The joint operations which began after the loss of the AK 47s from the Army HQ led to the raids on the properties of persons allegedly involved in narcotics as well as those well known to the public and internationally in the narco-trade on March 19. The Commissioner cannot allege or accuse the Government of any attempt to interfere in this process from that time up to today.

Nor has it interfered in any way with their fight against armed bandits, hijackers, backtrackers, fuel smugglers, gun runners, in their search for the weapons stolen from the GDF or the apprehension of members of the Buxton or any other armed gangs.

In fact, what the Commissioner is fully aware of has been the Government’s timely and heightened moral, financial, and logistical support for him and the Joint Services, in their responses to criminal activities.

Since the release of the tapes, the theft of the weapons from the GDF and the horrific assassination of Minister Sawh and family, the Administration had provided to the Joint Services an additional sum of more than $20M for intelligence gathering, authorised the deployment of the GDF from their barracks and enlisted international assistance in the criminal investigations.
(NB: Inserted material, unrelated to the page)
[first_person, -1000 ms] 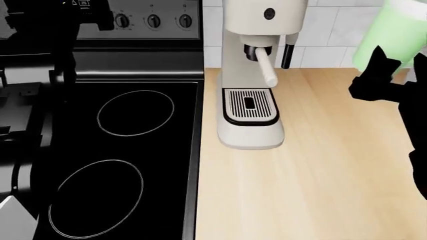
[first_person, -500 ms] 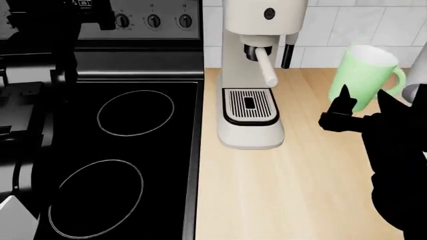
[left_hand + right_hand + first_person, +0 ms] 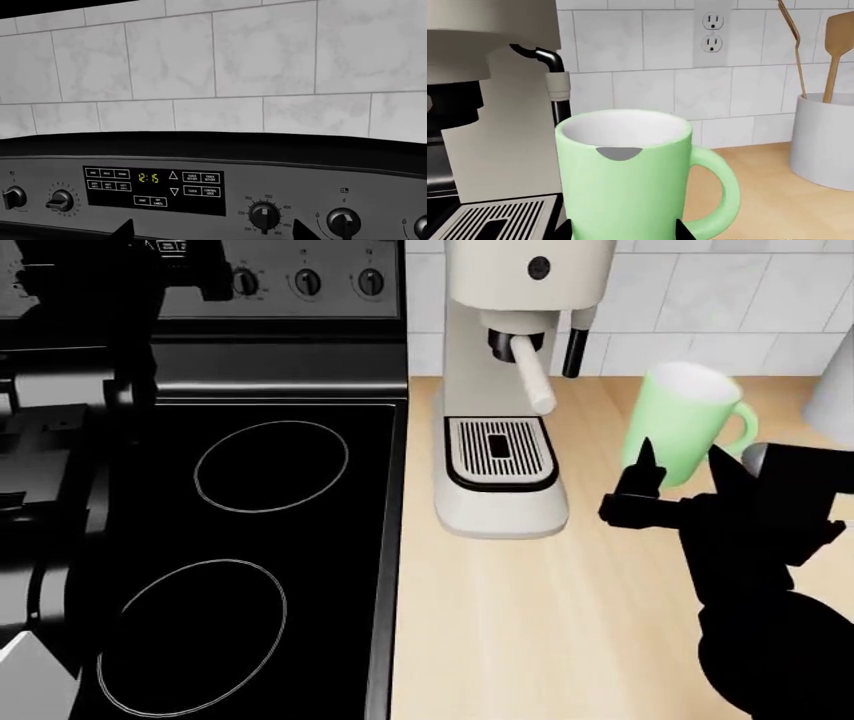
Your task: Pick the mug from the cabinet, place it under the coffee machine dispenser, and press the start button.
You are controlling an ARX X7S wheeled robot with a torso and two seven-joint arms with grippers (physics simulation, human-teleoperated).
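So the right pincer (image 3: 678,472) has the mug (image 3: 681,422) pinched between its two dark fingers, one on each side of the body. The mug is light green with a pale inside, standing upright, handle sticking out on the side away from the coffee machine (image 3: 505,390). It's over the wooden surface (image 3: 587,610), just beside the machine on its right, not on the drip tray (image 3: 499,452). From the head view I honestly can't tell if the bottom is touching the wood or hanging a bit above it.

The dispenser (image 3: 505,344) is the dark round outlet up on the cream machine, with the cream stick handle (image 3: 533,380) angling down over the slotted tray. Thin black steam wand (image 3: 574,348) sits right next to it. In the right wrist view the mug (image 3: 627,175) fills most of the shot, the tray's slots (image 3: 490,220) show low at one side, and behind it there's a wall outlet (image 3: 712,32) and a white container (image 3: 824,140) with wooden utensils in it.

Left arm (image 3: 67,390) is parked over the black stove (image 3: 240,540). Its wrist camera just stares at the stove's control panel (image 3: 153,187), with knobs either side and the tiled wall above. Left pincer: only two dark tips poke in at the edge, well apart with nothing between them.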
Since the airing of the first tape, the Commissioner cannot claim that he has in any way been prevented or encountered any resistance or hostility from the Government in discharging his statutory function.
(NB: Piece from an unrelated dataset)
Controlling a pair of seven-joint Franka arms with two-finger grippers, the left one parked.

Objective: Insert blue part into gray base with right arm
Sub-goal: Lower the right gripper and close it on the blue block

In fact, it has not been the Administration but the Georgetown Chamber and members from the Private Sector Commission who have been repeating calls for his resignation.

I wish to repeat that if the Commissioner has nothing to hide and the disclosures on the tapes are all forgeries, in the face of mounting public concerns about professionalism and ethical conduct, he would see merit in not opposing an investigation as laid out in the Constitution.

At the time of his assumption of office, the Commissioner called on Guyanese to hold him accountable. Many hardworking policemen and women are facing the loss of credibility of their organisation, the Guyana Police Force.

It is that context that the Commissioner is ignoring.

What the Commissioner has not as yet responded to, is Roger Khan’s public statements about the cozy relationship that he shared with Mr. Khan.

On the surface, it seems that the Commissioner has embarked on an unprofessional course of action, seeking to discredit the Prime Minister and the Administration while using the courts and other technicalities to stave off an investigation into his conduct.

By inference and by words, the Commissioner of Police has unprofessionally and precipitously gone to the courts prejudging the actions to be taken by the Hon. Prime Minister and His Excellency the President on the basis of unsubstantiated and baseless claims against the Government.

Most unacceptably, he went further to accuse the Prime Minister of abdicating his constitutional responsibilities and taking actions governed by partisan political interests. The Commissioner of Police has also rushed to pre-judge the outcome of a tribunal established by the Judicial Service Commission to investigate his behaviour, had these steps been invoked. The Commissioner of Police's move to the High Court and the grounds for his action are reckless and has undermined his professionalism.

His apparent preoccupation with a so-called battle between himself and Roger Khan has created an opportunity for those who have unmistakable partisan political agendas to lead him to this confrontational and unmitigated attack on the Government.

He has cast his lot with a partisan political outlook.”